Bem recentemente vi duas incursões de cineastas consagrados no formato minissérie de televisão, com resultados intrigantemente opostos, espelhados. Todd Haynes, em Mildred Pierce, usa um dos clássicos do dramalhão, a história da mãe coragem e da filha esnobe que dela tem vergonha, mas seu tratamento é impecavelmente discreto e cerebral, infinitamente delicado, coisa de ourivesaria, quase o produto de um Visconti tardio, gelado.
Em Top of the Lake, apesar de trilhar o caminho da história de investigação policial, Jane Campion parece estar o tempo todo próximo de um thriller de arte, com uma trabalho primoroso de clima e ambientação e, principalmente, uma obsessão pela permanência da violência, sobretudo da violência contra a mulher. Para Campion a Nova Zelândia é quase um faroeste onde as mulheres se defendem das dores do mundo apelando à irmandade.

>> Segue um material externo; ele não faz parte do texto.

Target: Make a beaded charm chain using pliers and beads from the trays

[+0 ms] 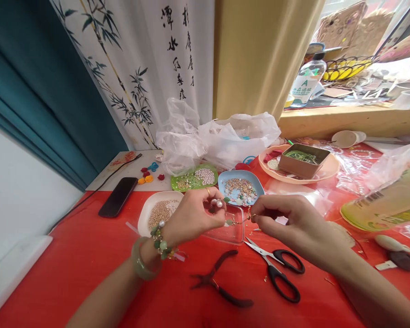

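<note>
A beaded string [237, 222] with green and gold beads stretches between my two hands, above a clear plastic tray [225, 234]. My left hand [196, 212] is closed around one end, where pearly and green beads show at the fingers. Thumb and forefinger of my right hand [287, 218] pinch the other end. Below them on the red table lie black-handled scissors [276, 266], partly spread, and dark-handled pliers [217, 278] with spread handles. My left wrist wears a jade bangle [141, 262] and a beaded bracelet [160, 241].
Behind my hands stand a white dish [144, 218], a green dish [193, 176] and a blue dish [241, 180] of beads. A peach tray [333, 171] carries a box of green cord [302, 161]. A phone [119, 197] lies left; a large yellow-green bottle [382, 200] lies right.
</note>
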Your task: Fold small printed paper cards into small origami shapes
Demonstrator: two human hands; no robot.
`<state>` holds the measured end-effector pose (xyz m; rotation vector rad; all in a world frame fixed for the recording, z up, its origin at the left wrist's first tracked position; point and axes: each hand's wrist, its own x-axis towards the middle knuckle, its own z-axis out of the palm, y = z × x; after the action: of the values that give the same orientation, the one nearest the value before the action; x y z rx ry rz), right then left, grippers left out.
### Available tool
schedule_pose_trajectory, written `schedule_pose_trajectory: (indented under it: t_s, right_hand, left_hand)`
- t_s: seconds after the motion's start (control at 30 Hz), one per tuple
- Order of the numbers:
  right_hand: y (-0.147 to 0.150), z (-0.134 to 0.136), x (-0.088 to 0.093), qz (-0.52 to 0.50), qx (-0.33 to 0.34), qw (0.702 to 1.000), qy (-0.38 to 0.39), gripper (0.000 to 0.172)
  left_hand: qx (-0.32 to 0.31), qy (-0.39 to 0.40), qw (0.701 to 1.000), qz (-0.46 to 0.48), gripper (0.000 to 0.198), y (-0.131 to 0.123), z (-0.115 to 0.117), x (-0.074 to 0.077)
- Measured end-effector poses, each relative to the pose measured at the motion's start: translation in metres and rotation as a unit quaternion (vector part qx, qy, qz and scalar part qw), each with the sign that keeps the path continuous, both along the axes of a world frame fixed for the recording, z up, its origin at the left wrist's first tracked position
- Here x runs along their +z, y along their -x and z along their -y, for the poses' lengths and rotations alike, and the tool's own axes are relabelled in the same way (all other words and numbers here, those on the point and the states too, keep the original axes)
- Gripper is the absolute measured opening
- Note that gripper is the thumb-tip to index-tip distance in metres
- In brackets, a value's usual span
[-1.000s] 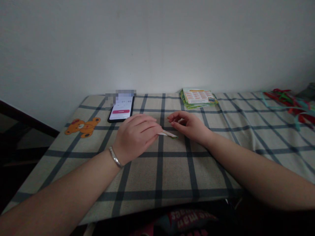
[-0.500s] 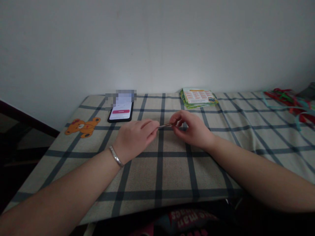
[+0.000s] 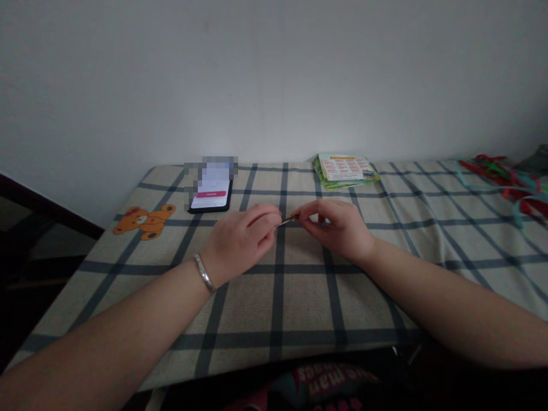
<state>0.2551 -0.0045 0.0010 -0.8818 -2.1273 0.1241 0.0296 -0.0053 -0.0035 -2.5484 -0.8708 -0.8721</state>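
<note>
Both hands (image 3: 242, 240) (image 3: 338, 228) pinch a strip (image 3: 287, 220) (partly hidden).

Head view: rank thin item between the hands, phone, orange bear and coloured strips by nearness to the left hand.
1. Thin item: at the fingertips of the left hand.
2. Phone: just beyond the hand.
3. Orange bear: off to its left.
4. Coloured strips: at far right.

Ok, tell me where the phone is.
In the head view, the phone lies left of centre, just beyond the left hand and right of the orange bear.
</note>
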Motion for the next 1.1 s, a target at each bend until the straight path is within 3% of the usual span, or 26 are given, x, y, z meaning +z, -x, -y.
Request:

Pena que para um projeto de ambições aparentemente bem mais complexas que o melô de Haynes, Top of The Lake imploda tenebrosamente no episódio final justamente por sua concessão a armadilhas da carochinha envolvendo questões de paternidade, e, pior, a completa incapacidade de lidar com as consequências dessa virada, a ponto de ter de recuar diante desse incômodo numa cena barata de novela das sete, como se se tratasse de, lembram?, O Mapa da Mina.
No final, em comparação, o dramalhão de Haynes é muito mais incômodo, difícil, desgastante, muito provavelmente porque Haynes é alguém que entende que é preciso dominar muito mais a forma e que essa qualidade de tratamento, no seu caso, é que leva bem mais longe as possibilidades contidas numa historinha banal como a de Mildred Pierce. Campion, por sua vez, parece ter muito mais ideias do que saber o que fazer com elas, e essa inabilidade de escrever um roteiro torna o seu projeto autoral algo realmente vulgar no fim das contas.
Fernando Meirelles disse dia desses que a televisão é o melhor lugar hoje para inovação, mas acho que essas duas experiências me mostram o contrário. TV é o abrigo da caretice de alta qualidade; o tempo a mais não acentua a possibilidade de experimentação, e sim o refinamento do storytelling e da sua excelência formal e clássica. Enfim, é para quem entende de gênero, escrita e execução, e não para quem privilegia o audiovisual como expressão de sensibilidade crua, com o perdão da dureza dessa oposição.
Um comentário:
Ótimo texto,parabéns. Ainda não conferi as séries mas a vontade aumentou agora.